- The problem: A word-for-word copy of the listing is needed. Retype it in full.

╭─ Data extract

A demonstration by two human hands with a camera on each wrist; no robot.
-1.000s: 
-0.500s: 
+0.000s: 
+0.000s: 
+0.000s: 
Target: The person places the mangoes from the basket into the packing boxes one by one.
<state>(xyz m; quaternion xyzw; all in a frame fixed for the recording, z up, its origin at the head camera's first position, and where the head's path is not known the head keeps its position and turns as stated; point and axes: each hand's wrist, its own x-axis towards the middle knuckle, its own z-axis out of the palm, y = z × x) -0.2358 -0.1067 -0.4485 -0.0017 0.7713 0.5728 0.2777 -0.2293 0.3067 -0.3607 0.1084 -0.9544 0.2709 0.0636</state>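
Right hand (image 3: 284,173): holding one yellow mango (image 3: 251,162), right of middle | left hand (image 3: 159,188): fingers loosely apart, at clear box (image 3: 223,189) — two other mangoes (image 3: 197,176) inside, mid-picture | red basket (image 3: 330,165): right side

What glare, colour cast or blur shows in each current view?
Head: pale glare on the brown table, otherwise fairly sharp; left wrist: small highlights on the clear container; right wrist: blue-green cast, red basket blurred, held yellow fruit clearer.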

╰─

- Task result:
A demonstration by two human hands with a camera on each wrist; no robot.
-1.000s: 
-0.500s: 
+0.000s: 
+0.000s: 
+0.000s: 
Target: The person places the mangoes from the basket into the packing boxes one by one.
<state>(xyz m; quaternion xyzw; all in a frame fixed for the recording, z up, its origin at the head camera's first position, and where the head's path is not known the head keeps its position and turns as stated; point and axes: each hand's wrist, its own x-axis towards the middle knuckle, its own z-axis out of the palm, y = z × x) -0.2358 -0.1067 -0.4485 -0.0017 0.7713 0.5728 0.2777 -0.2293 0.3067 -0.3607 0.1084 -0.9544 0.2709 0.0636</state>
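Right hand (image 3: 284,173): holding one yellow mango (image 3: 251,162), right of middle | left hand (image 3: 159,188): fingers loosely apart, at clear box (image 3: 223,189) — two other mangoes (image 3: 197,176) inside, mid-picture | red basket (image 3: 330,165): right side

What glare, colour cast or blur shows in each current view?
Head: pale glare on the brown table, otherwise fairly sharp; left wrist: small highlights on the clear container; right wrist: blue-green cast, red basket blurred, held yellow fruit clearer.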

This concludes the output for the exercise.